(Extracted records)
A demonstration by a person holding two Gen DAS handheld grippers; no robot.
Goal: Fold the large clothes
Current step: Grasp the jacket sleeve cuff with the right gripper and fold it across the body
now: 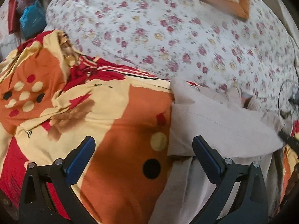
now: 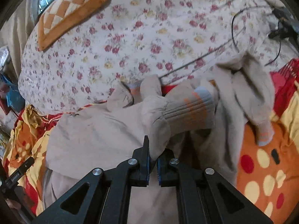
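While the left claw (image 1: 143, 145) gapes empty, the right claw (image 2: 153, 160) pinches the beige garment (image 2: 104, 130).

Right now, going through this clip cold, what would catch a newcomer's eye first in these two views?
Probably the beige sweatshirt, its striped cuff folded across the middle, with the right gripper shut on a pinch of its fabric. Next, the loud orange, red and yellow bedsheet under it, over which the left gripper hovers open. Behind both lies a floral quilt with an orange checkered cushion.
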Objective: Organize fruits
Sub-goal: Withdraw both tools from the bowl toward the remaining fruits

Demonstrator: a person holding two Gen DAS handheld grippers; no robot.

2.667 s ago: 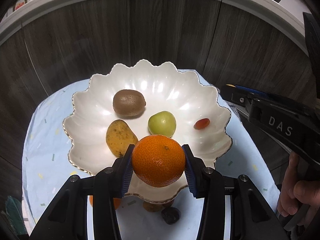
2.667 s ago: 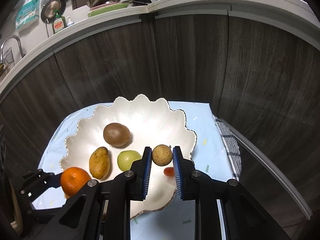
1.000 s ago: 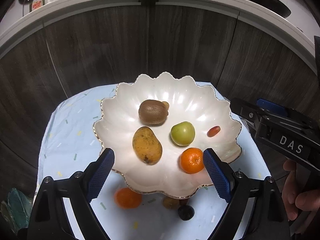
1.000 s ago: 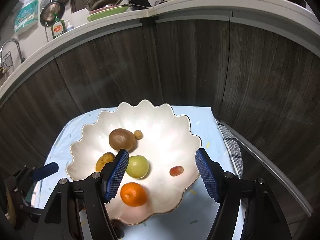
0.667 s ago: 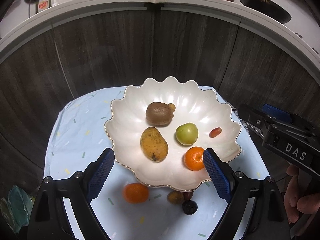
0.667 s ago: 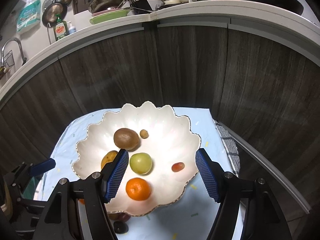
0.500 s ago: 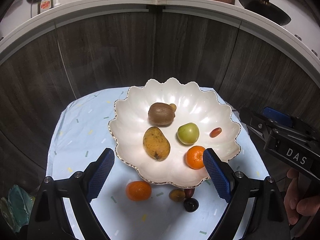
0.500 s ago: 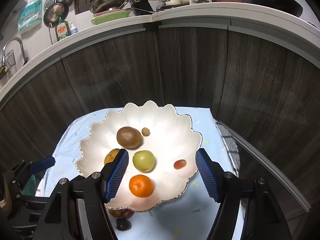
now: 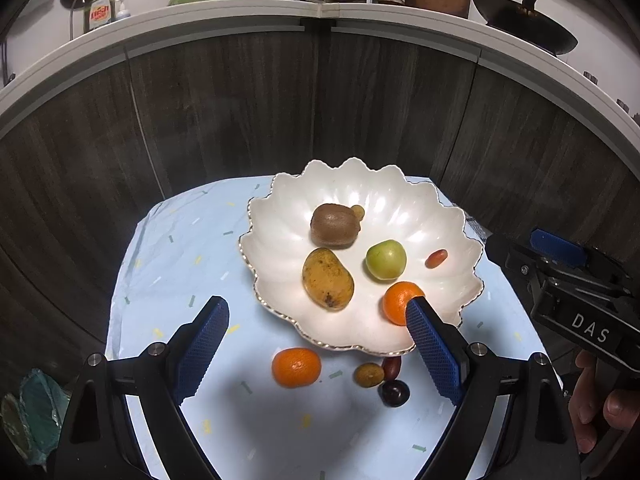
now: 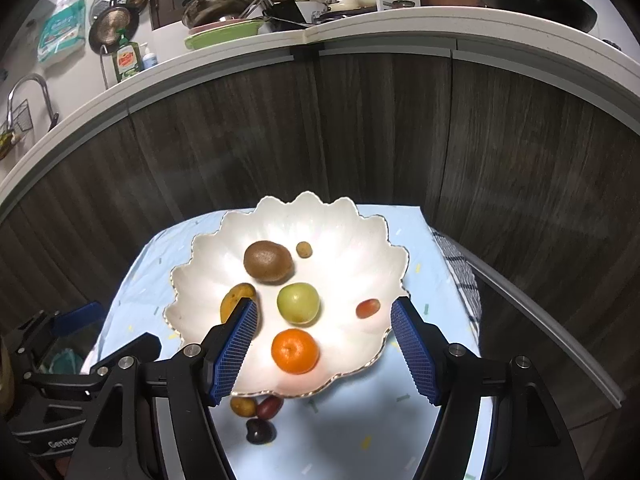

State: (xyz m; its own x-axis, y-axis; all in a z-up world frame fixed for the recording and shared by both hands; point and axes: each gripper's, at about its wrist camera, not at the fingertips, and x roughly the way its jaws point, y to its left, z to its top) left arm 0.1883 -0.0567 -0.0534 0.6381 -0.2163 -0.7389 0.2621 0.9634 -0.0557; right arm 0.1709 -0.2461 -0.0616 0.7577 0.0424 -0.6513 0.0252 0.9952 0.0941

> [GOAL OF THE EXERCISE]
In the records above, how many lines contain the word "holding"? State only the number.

> [ANSWER TO THE EXERCISE]
2